Authentication Mode

SQL Server Express users: click Authentication Mode (SQL Server Express) for information that is specific to SQL Server Express Setup.

Use the Authentication Mode page of the Microsoft SQL Server Installation Wizard to choose the security mode used to authenticate client and server connections to this installation. If you select Mixed Mode, you must enter and confirm the SQL Server system administrator (sa) password. After a device establishes a successful connection to SQL Server, the security mechanism is the same for both Windows Authentication and Mixed Mode.

Options

  • Windows Authentication Mode
    When a user connects through a Microsoft Windows user account, SQL Server validates the account name and password using information in the Windows operating system. This is the default authentication mode, and is much more secure than Mixed Mode. Windows Authentication utilizes Kerberos security protocol, provides password policy enforcement in terms of complexity validation for strong passwords, provides support for account lockout, and supports password expiration.

    ms144284.security(en-US,SQL.90).gifSecurity Note:
    When possible, use Windows Authentication.

    If you select Windows Authentication, Setup creates an sa account that is disabled by default. To utilize Mixed Mode Authentication and activate the sa account after Setup completes, see the topic for "How to: Change Server Authentication Mode" in SQL Server 2005 Books Online.

    Important

    Setting strong passwords is essential to the security of your system. Never set a blank or weak sa password.

  • Mixed Mode (Windows Authentication or SQL Server Authentication)
    Allows users to connect using Windows Authentication or SQL Server Authentication. Users who connect through a Windows user account can make use of trusted connections that are validated by Windows.

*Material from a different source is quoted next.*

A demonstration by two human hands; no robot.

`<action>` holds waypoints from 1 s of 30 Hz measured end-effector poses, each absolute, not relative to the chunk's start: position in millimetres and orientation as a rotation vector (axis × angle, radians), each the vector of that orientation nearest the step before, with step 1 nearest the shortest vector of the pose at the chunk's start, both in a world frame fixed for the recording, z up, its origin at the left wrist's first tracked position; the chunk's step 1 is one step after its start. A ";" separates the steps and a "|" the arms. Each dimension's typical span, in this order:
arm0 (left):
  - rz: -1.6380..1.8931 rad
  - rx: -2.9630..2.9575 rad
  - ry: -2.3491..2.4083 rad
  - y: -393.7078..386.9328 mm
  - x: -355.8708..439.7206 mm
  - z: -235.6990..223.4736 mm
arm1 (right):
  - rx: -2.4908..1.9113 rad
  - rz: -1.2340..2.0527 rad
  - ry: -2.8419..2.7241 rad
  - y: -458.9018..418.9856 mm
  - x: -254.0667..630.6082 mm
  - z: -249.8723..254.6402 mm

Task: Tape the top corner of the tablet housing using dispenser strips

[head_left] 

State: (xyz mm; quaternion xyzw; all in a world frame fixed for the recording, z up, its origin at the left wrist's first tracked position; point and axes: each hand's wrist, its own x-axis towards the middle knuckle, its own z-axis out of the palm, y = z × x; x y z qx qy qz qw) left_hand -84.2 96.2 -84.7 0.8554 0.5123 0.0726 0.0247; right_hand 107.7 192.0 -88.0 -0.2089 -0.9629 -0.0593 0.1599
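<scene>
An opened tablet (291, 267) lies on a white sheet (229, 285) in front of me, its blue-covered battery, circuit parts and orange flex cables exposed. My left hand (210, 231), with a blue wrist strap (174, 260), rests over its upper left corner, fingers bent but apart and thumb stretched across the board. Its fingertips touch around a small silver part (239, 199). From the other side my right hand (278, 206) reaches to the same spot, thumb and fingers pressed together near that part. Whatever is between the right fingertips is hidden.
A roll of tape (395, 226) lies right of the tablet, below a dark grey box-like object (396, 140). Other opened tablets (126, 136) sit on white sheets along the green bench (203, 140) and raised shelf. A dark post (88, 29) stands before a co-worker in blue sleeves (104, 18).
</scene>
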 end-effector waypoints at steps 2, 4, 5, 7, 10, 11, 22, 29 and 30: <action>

    If you must choose Mixed Mode Authentication and you have a requirement for using SQL logins to accommodate legacy applications, then you must set strong passwords for all SQL accounts. This is of particular importance for accounts that are members of the sysadmin role, especially the sa account.

    Note

    SQL Server Authentication is provided for backward compatibility only. When possible, use Windows Authentication.

  • Enter Password
    Enter and confirm the system administrator (sa) login when you choose Mixed Mode Authentication. Passwords are the first line of defense against intruders, so setting strong passwords is essential to the security of your system. Never set a blank or weak sa password.

    Note

    SQL Server passwords can contain from 1 to 128 characters, including any combination of letters, symbols, and numbers. If you choose Mixed Mode authentication, you must enter a strong sa password before you can continue to the next page of the Installation Wizard.

  • Strong Password Guidelines
    Strong passwords are not readily guessed by a person, and are not easily hacked using a computer program. Strong passwords cannot use prohibited conditions or terms, including:

    • A blank or NULL condition
    • "Password"
    • "Admin"
    • "Administrator"
    • "sa"
    • "sysadmin"

    A strong password cannot be the following terms associated with the installation computer:

    • The name of the user currently logged onto the machine.
    • The machine name.

    A strong password must be more than 8 characters in length and satisfy at least three of the following four criteria:

    • It must contain uppercase letters.
    • It must contain lowercase letters.
    • It must contain numbers.
    • It must contain non-alphanumeric characters; for example, #, %, or ^.

    Passwords entered on the Authentication Mode page must meet strong password policy requirements. If you have any automation that uses SQL Authentication, make sure that the password meets strong password policy requirements.

ms144284.security(en-US,SQL.90).gifSecurity Note:
For this release, Setup may not enforce the strong password requirement on some default configurations of Windows Server 2003 where the machine is not a member of a domain. Setting strong passwords is essential to the security of your system. Never set a blank or weak sa password.

See Also

Concepts

Security Considerations for a SQL Server Installation

Help and Information

Getting SQL Server 2005 Assistance

Change History

Release History

5 December 2005

Changed content:
  • Updated strong password guidelines: Strong passwords require more than 8 characters.